With high-quality cameras being much more affordable, it can be difficult to know which one is best for you. After all, the pictures look just about the same, so why should it matter which camera you get?
For those who want the highest-quality pictures, close isn’t good enough.
You want the best pictures that your budget can afford. To help you with your decision, we’ve put together this list to help you find the best camera under $500. Use it as a guide as you search for your new camera.
Frequently Asked Questions
What Are the Types of Cameras Available?
Digital single-lens reflex cameras (DSLRs) are simply those that have a removable lens and use a reflex mirror to display images from the lens directly through to the viewfinder (1).

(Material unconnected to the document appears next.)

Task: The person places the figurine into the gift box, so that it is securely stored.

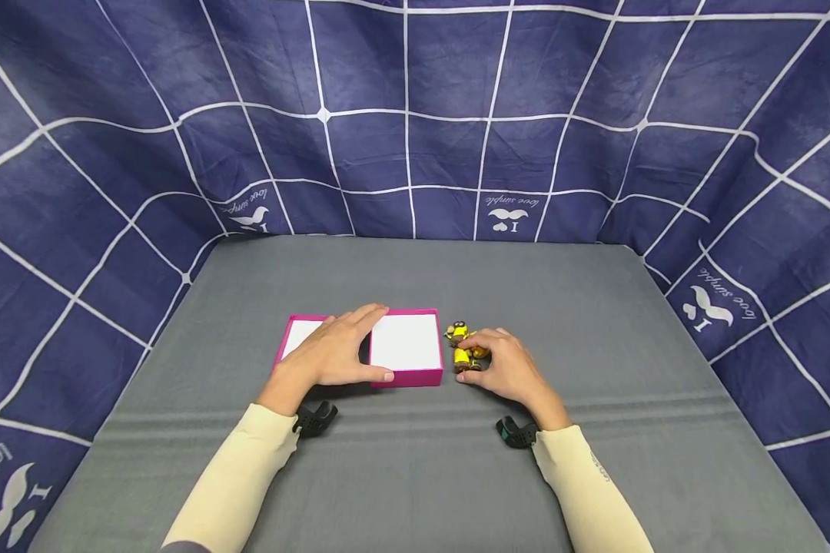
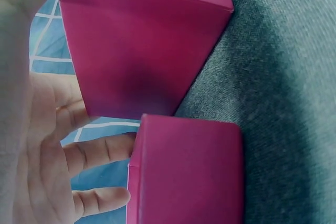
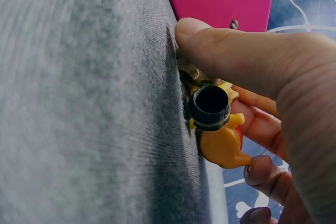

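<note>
Two pink boxes with white tops or insides lie side by side, a right box [image 1: 406, 342] and a left box [image 1: 299, 335]. My left hand [image 1: 337, 349] spans the right box's left end, thumb at its front wall and index finger at its back. The left hand partly covers the left box, and two fingers reach its edge in the left wrist view. My right hand [image 1: 508, 367] grips small yellow-and-brown toy figurines [image 1: 461, 359] between thumb and fingers. An orange figurine [image 3: 223, 148] and a black hollow round piece [image 3: 209, 108] show beside the thumb.
Grey cloth [image 1: 415, 461] covers the table. A dark blue curtain [image 1: 449, 153] with white grid lines rises behind it and along both sides. The right box's wall stands just left of the figurines.
</note>
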`<action>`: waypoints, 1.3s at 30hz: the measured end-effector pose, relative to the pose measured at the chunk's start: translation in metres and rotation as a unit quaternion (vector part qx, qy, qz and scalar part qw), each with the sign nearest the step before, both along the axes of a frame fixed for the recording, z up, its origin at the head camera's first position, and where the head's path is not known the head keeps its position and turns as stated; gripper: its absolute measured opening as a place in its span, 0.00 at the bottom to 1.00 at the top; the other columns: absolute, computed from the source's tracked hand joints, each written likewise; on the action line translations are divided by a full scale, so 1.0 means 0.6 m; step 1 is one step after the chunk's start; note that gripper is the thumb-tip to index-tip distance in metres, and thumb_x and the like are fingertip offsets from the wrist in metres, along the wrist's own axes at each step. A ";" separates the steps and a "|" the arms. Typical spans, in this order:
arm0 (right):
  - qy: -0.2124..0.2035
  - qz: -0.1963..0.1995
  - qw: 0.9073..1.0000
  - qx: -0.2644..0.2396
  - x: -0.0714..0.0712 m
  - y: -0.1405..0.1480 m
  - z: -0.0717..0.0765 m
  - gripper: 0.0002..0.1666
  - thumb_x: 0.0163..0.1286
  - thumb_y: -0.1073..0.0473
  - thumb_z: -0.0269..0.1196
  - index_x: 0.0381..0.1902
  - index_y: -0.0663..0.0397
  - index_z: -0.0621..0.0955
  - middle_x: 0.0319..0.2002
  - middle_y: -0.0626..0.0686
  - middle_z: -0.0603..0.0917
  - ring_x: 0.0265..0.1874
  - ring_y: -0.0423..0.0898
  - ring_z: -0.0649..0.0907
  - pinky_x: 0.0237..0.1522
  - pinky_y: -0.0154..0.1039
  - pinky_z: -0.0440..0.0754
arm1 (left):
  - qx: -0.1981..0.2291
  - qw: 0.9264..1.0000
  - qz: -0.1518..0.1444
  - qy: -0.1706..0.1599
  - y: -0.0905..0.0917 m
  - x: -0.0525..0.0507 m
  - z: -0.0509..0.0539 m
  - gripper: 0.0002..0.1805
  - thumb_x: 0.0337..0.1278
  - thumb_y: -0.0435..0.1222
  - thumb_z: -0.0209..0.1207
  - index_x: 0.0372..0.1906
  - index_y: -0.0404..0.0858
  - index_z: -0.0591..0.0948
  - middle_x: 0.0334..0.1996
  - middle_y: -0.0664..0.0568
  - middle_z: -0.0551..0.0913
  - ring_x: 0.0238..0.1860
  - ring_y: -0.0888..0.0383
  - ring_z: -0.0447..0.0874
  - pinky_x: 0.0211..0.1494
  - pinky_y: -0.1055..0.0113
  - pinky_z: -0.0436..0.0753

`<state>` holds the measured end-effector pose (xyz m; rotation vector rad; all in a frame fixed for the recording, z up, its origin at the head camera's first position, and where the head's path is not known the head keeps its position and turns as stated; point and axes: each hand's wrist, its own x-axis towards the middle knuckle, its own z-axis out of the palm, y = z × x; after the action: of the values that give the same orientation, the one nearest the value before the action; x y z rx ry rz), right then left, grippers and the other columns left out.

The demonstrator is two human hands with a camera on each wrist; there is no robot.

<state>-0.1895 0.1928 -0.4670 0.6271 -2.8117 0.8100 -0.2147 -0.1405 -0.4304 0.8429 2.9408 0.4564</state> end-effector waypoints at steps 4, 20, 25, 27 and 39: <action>0.007 0.003 1.000 0.001 -0.003 0.001 -0.001 0.29 0.46 0.43 0.81 0.47 0.38 0.87 0.48 0.42 0.87 0.49 0.43 0.81 0.53 0.47 0.78 | 0.000 1.000 -0.003 -0.002 0.001 -0.001 0.004 0.65 0.36 0.82 0.54 0.80 0.53 0.55 0.77 0.56 0.62 0.75 0.53 0.65 0.73 0.36 0.62; 0.011 0.005 1.000 -0.025 -0.004 -0.002 -0.005 0.29 0.45 0.42 0.81 0.47 0.37 0.88 0.46 0.41 0.86 0.49 0.42 0.81 0.57 0.53 0.74 | -0.002 1.000 0.001 0.003 0.002 -0.001 0.000 0.66 0.35 0.83 0.53 0.80 0.52 0.56 0.76 0.55 0.63 0.75 0.53 0.64 0.74 0.38 0.63; 0.031 0.016 0.998 -0.055 -0.003 -0.002 0.000 0.30 0.44 0.45 0.82 0.47 0.40 0.88 0.44 0.40 0.86 0.46 0.41 0.81 0.53 0.48 0.76 | -0.007 1.000 0.002 0.003 0.003 -0.001 0.001 0.66 0.34 0.83 0.52 0.80 0.53 0.55 0.77 0.55 0.62 0.75 0.53 0.63 0.74 0.38 0.63; 0.036 0.019 0.997 -0.065 -0.004 -0.002 0.001 0.30 0.43 0.45 0.83 0.47 0.41 0.88 0.43 0.39 0.86 0.46 0.41 0.81 0.52 0.47 0.77 | -0.007 1.000 0.003 0.004 0.002 -0.002 0.001 0.66 0.34 0.84 0.52 0.80 0.53 0.55 0.77 0.55 0.62 0.75 0.53 0.64 0.74 0.38 0.63; 0.067 0.024 0.993 -0.100 -0.007 0.000 0.001 0.29 0.42 0.46 0.83 0.46 0.38 0.88 0.43 0.38 0.86 0.44 0.39 0.80 0.47 0.40 0.77 | -0.006 1.000 -0.003 0.006 0.003 -0.002 0.002 0.66 0.34 0.83 0.54 0.80 0.51 0.56 0.76 0.55 0.63 0.75 0.53 0.64 0.73 0.37 0.63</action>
<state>-0.1940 0.1925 -0.4662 0.6895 -2.5647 1.0024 -0.2159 -0.1389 -0.4294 0.8545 2.9486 0.4335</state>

Mirrorless cameras do not use reflex mirrors (2). Instead, the image sensor is always exposed to the light so that the image can be displayed on an LCD screen or an electronic viewfinder (EVF).
Point-and-shoot cameras are the smaller handheld cameras that you typically see being carried around. The zoom lens is already attached, so all you have to do is point and shoot.

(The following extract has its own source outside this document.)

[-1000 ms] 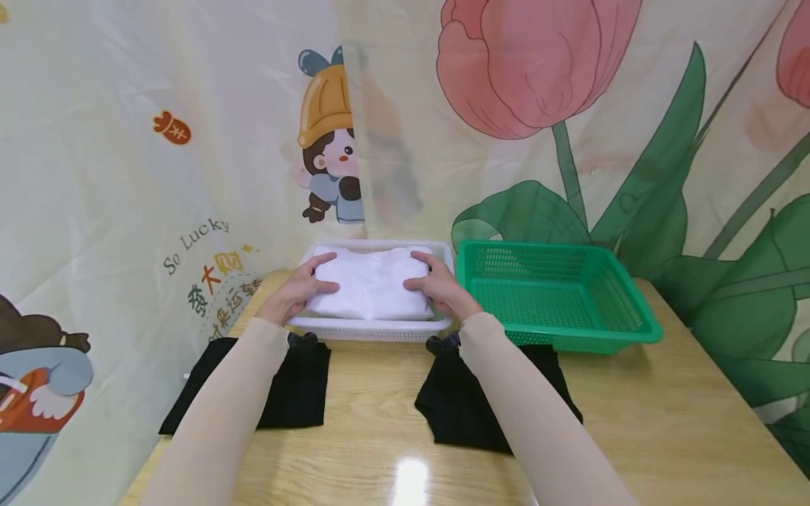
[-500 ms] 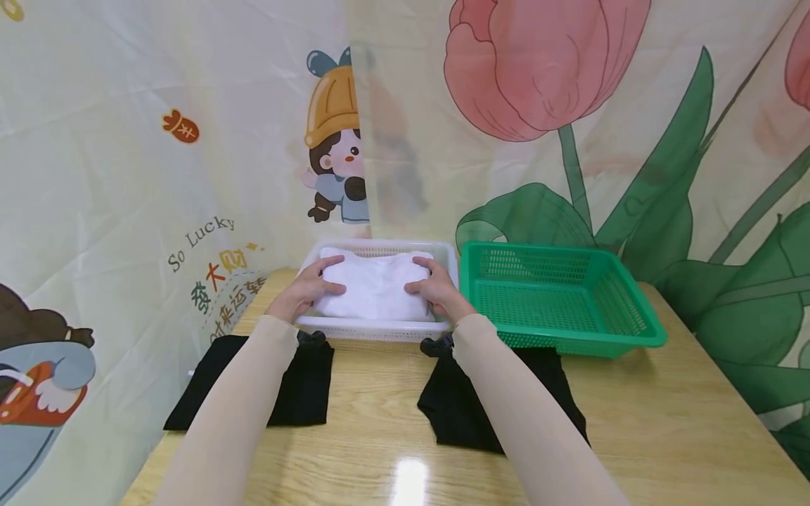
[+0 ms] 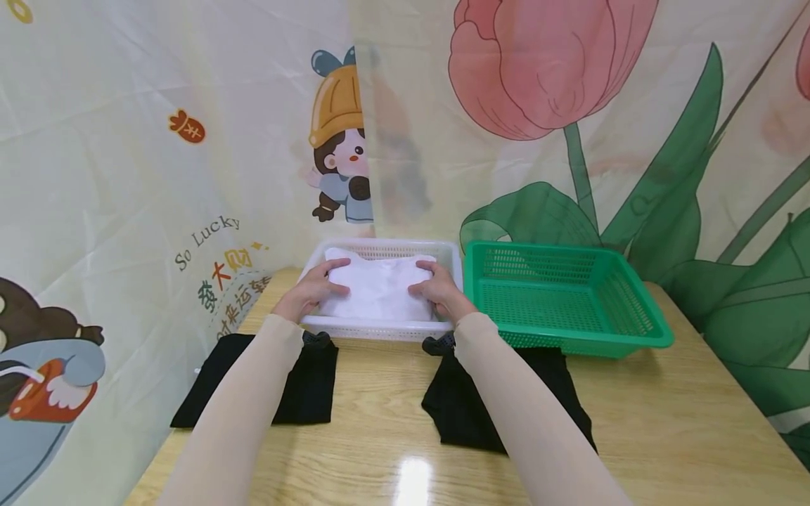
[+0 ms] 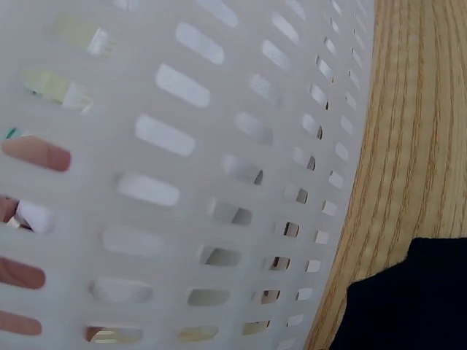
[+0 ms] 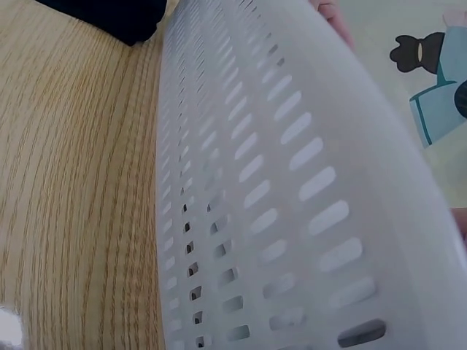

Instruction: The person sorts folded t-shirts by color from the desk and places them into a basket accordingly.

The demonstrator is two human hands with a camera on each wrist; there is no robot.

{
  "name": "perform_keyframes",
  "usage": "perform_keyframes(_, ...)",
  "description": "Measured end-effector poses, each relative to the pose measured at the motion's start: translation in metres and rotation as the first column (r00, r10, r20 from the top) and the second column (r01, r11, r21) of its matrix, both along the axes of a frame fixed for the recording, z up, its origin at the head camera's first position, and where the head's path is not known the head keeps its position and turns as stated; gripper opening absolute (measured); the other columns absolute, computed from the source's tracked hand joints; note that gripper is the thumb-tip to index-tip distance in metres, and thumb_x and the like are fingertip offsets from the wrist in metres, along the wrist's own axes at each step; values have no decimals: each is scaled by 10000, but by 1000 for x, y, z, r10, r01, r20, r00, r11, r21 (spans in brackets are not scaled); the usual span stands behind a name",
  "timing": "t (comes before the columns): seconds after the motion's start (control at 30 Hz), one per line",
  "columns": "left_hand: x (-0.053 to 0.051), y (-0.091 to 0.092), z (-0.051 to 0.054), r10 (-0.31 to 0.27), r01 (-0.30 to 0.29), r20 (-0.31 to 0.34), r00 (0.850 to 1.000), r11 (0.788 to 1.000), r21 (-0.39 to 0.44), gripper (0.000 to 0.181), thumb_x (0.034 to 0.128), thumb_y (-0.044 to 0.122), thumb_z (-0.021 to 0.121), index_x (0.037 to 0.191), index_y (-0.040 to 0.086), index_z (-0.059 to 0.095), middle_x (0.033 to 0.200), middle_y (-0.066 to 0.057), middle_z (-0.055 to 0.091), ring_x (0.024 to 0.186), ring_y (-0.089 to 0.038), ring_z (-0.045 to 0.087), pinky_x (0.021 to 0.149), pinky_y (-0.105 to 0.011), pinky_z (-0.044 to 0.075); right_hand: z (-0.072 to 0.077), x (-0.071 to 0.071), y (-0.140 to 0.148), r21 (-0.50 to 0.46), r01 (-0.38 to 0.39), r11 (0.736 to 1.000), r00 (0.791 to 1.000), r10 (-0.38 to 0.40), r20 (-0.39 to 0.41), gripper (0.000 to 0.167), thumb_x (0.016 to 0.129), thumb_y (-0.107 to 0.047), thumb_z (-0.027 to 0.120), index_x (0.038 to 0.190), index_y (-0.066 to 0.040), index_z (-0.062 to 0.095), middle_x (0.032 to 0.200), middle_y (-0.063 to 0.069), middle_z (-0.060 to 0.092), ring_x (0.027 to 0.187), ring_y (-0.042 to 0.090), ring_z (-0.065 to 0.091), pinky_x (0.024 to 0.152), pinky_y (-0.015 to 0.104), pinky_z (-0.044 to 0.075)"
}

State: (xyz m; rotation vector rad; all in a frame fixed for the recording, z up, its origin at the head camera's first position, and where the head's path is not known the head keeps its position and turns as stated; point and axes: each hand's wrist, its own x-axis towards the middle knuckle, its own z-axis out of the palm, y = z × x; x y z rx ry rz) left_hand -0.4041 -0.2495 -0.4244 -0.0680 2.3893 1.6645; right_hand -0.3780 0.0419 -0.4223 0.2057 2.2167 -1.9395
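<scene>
Our left grip (image 3: 311, 289) and right grip (image 3: 442, 289) pinch opposite ends of the white cloth (image 3: 380, 284), which sits inside the white basket (image 3: 373, 326) — if we pull unevenly, it might slip askew and bunch up.

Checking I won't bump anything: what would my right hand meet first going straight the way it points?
Probably the white cloth within the white basket; the right hand touches its right side. Exact depth is unclear.
</scene>
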Motion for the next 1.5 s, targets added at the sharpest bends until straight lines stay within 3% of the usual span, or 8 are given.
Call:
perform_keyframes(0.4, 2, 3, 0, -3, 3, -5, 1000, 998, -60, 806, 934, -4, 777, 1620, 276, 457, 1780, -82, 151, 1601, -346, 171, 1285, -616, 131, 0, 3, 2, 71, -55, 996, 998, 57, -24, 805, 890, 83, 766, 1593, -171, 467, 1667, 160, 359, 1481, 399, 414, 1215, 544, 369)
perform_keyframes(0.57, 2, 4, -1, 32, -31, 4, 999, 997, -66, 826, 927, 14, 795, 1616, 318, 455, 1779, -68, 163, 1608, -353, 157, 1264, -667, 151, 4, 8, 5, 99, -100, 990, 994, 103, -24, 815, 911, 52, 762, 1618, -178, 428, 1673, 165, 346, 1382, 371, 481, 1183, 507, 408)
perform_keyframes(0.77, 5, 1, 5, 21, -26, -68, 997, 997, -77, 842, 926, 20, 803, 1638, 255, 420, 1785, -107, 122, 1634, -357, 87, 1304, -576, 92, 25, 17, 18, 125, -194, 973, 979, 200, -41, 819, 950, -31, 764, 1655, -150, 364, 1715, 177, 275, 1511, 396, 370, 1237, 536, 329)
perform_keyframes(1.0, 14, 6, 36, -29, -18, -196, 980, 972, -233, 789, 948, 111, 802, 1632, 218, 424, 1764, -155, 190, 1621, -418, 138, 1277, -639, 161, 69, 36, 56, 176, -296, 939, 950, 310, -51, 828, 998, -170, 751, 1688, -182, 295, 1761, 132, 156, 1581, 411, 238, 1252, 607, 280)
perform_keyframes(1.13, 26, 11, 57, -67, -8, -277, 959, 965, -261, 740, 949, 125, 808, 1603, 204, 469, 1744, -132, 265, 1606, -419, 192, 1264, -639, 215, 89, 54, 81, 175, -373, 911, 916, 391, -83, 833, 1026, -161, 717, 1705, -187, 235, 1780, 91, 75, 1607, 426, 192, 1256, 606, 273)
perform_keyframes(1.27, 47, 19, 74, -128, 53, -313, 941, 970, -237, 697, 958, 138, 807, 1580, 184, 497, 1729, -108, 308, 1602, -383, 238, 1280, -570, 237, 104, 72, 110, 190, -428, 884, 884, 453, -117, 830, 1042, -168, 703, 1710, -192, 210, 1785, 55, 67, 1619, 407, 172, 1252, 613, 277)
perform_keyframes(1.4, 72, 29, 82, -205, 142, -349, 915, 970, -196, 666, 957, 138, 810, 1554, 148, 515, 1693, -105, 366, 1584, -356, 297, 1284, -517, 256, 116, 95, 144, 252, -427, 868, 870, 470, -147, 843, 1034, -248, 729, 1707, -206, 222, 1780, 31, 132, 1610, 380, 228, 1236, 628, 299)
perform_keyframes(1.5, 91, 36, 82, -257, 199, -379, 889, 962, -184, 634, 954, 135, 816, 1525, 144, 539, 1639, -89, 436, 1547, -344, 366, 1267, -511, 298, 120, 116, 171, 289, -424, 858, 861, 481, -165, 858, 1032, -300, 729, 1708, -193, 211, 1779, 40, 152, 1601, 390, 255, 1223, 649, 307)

What Should You Look For in a Camera?
Without any context, the specs on cameras and other technological devices can sound like manufacturers throwing out numbers and features just to outdo one another but without any real-life benefit. Here’s what you should look for when choosing a camera.

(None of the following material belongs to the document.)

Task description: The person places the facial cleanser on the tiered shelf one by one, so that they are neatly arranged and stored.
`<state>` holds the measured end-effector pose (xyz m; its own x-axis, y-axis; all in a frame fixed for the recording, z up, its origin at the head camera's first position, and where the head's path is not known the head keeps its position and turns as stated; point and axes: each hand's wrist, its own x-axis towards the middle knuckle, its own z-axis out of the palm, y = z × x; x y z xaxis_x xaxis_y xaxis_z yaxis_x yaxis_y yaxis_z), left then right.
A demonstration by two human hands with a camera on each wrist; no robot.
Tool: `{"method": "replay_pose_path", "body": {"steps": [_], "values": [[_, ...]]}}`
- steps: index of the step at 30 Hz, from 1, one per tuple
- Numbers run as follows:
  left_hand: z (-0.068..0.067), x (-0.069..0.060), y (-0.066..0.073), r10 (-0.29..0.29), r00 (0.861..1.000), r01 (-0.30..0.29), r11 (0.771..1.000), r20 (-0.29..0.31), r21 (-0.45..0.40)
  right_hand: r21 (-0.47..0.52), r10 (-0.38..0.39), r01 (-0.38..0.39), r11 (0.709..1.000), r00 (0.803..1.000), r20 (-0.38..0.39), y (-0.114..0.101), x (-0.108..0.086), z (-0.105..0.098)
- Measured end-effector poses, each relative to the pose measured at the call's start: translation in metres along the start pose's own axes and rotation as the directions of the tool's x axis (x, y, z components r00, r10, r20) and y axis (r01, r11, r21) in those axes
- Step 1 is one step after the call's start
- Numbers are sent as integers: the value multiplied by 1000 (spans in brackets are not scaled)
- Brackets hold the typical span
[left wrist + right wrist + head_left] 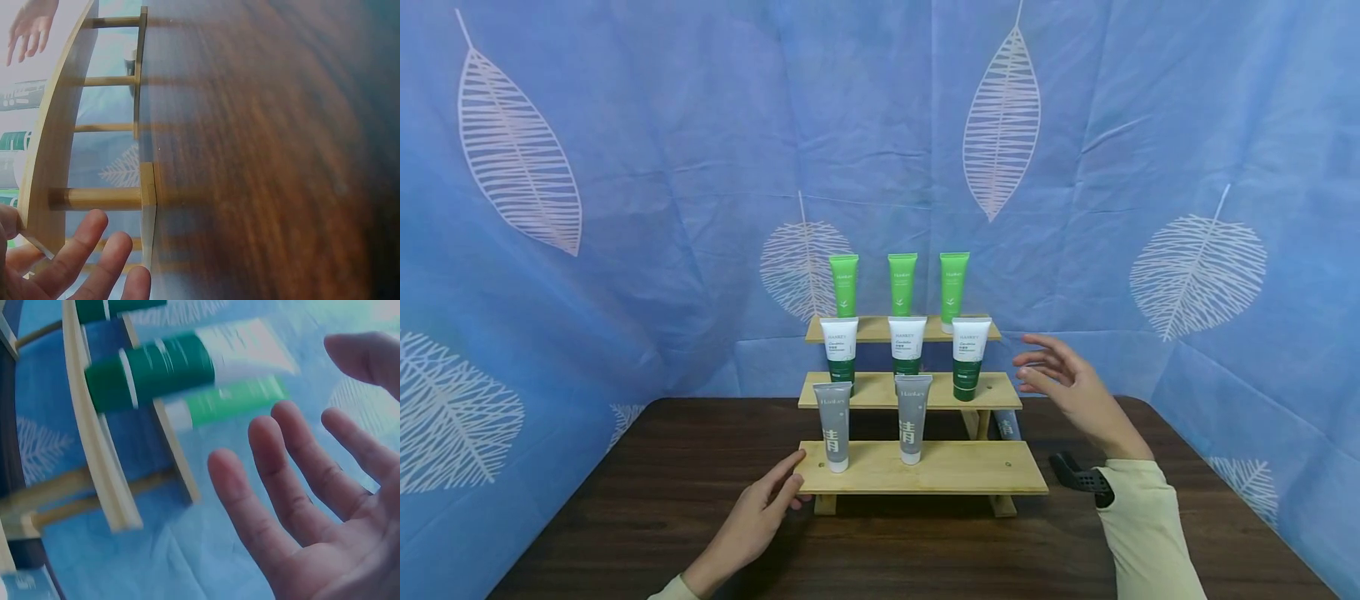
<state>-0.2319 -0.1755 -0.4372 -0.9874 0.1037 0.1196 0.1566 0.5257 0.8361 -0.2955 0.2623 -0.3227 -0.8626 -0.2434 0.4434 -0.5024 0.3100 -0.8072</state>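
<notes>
A three-tier wooden display stand (955,473) holds upright tubes. Two grey tubes (913,421) stand on its lowest shelf, at the left and middle. White-and-green tubes (972,358) line the middle shelf, and bright green tubes (952,287) the top one. My left hand (752,521) touches the left end of the lowest shelf; in the left wrist view its fingers (119,256) extend below the board, loosely bent. Right of the middle shelf, my right hand (1071,387) hovers with fingers spread and nothing held. A greyish-blue tube (1007,425) shows partly behind the stand's right side.
The stand rests on a dark wooden table (647,500). A blue cloth (880,150) with white leaf prints hangs behind and along both sides. A black band (1078,479) circles the right wrist over a pale sleeve (1150,533).
</notes>
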Motion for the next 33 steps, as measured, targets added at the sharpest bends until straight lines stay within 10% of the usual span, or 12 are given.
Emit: {"method": "replay_pose_path", "body": {"steps": [16, 33], "values": [[-1, 0, 0, 4, 1000, -4, 1000, 11, 4, 29, 201, -199, 979, 977, -73, 83, -12, -25], [-1, 1, -3, 7, 1000, -7, 1000, 26, -16, -132, 409, -406, 904, 913, -3, 138, -17, 12]]}}
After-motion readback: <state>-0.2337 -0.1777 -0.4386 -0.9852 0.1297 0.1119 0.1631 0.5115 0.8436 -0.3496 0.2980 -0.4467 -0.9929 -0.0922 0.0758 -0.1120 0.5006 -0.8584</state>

Typically, more megapixels are better, but it all depends on what you plan on doing with the images you capture.
"For typical 4×6 inch and 5×7 inch prints you only need 4MP to get good results!" - Lauren Lim (3)
The larger the sensor, the more light and detail can be collected with your image.
Even entry-level cameras are expected to be able to capture high-quality videos. The best cameras should be able to shoot Full HD videos.
Burst rate, measured in frames per second, is the number of times per second the camera can snap images. If you’re going to be taking action shots, you’ll want a camera with a higher burst rate (4).
Viewfinder or Rear LCD
Expert photographers like to use viewfinders to line up their shots while entry-level photogs may be OK with just using the LCD screen.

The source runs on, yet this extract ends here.